-------- INPUT DATA --------

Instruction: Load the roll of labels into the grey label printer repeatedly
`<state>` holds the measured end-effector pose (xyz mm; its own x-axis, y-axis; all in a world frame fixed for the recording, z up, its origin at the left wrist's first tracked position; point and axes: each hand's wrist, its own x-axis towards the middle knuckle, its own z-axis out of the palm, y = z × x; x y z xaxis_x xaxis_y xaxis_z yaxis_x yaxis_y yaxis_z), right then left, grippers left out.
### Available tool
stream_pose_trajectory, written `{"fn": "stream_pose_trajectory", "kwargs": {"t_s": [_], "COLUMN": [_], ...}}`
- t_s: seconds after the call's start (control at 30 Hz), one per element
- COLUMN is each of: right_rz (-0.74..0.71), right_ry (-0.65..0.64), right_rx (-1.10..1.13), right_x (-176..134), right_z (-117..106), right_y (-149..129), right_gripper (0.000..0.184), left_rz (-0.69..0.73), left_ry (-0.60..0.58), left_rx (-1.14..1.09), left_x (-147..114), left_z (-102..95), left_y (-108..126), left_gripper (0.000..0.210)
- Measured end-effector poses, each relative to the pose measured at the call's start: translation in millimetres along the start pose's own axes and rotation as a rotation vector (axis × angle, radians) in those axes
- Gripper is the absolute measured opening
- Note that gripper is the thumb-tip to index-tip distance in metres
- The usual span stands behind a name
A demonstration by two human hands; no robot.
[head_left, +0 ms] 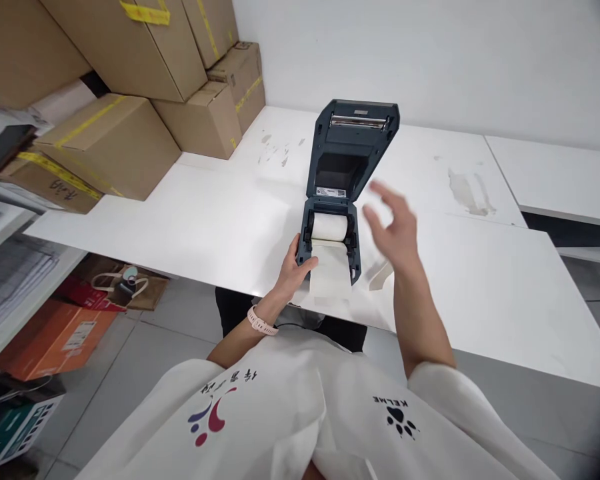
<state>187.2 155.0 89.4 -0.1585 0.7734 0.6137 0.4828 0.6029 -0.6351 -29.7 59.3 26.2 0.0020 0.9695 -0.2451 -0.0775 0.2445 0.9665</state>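
Observation:
A dark blue-grey label printer point(357, 230) stands on the white table, its lid point(316, 157) swung up and back. Inside the base sits a roll of white labels point(330, 227), and a strip of label paper point(331, 270) runs from it over the printer's front. My left hand point(293, 272) grips the left front side of the printer, with its thumb over the edge beside the strip. To the right of the printer, my right hand point(399, 233) is raised, slightly blurred, fingers apart and holding nothing. A loose piece of pale paper point(380, 275) lies below it on the table.
Cardboard boxes point(115, 143) are stacked on the left of the white table point(220, 220). A white wall point(430, 60) rises behind. Shelves and an orange box point(55, 340) are at lower left. The table's front edge is close to my body.

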Motion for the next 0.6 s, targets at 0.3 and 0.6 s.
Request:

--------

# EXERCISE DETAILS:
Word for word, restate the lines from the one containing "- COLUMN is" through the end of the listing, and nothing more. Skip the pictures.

# COMPLETED EXERCISE:
- COLUMN is each of: right_rz (-0.74..0.71), right_ry (-0.65..0.64), right_rx (-1.10..1.13), right_x (-176..134), right_z (-117..106), right_y (-149..129), right_gripper (0.000..0.184), left_rz (-0.69..0.73), left_ry (-0.60..0.58), left_rx (-1.14..1.09), left_x (-147..114), left_z (-102..95), left_y (-108..126), left_gripper (0.000..0.210)
- Measured end-effector poses, each relative to the pose measured at the call's start: translation in millimetres along the start pose's own axes and rotation as a rotation vector (axis × angle, radians) in those axes
- Gripper is the absolute measured opening
- Note that gripper is the thumb-tip to index-tip distance in metres
- The usual span stands behind a name
A demonstration by two human hands; no robot.
[head_left, +0 ms] 
<state>187.2 155.0 89.4 -0.1585 0.7734 0.6137 0.4828 0.6029 -0.6351 -29.7 59.3 26.2 0.0020 0.9695 -0.2451 -0.0775 0.2445 0.9665</state>
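Observation:
A dark blue-grey label printer point(357, 230) stands on the white table, its lid point(316, 157) swung up and back. Inside the base sits a roll of white labels point(330, 227), and a strip of label paper point(331, 270) runs from it over the printer's front. My left hand point(293, 272) grips the left front side of the printer, with its thumb over the edge beside the strip. To the right of the printer, my right hand point(399, 233) is raised, slightly blurred, fingers apart and holding nothing. A loose piece of pale paper point(380, 275) lies below it on the table.
Cardboard boxes point(115, 143) are stacked on the left of the white table point(220, 220). A white wall point(430, 60) rises behind. Shelves and an orange box point(55, 340) are at lower left. The table's front edge is close to my body.
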
Motion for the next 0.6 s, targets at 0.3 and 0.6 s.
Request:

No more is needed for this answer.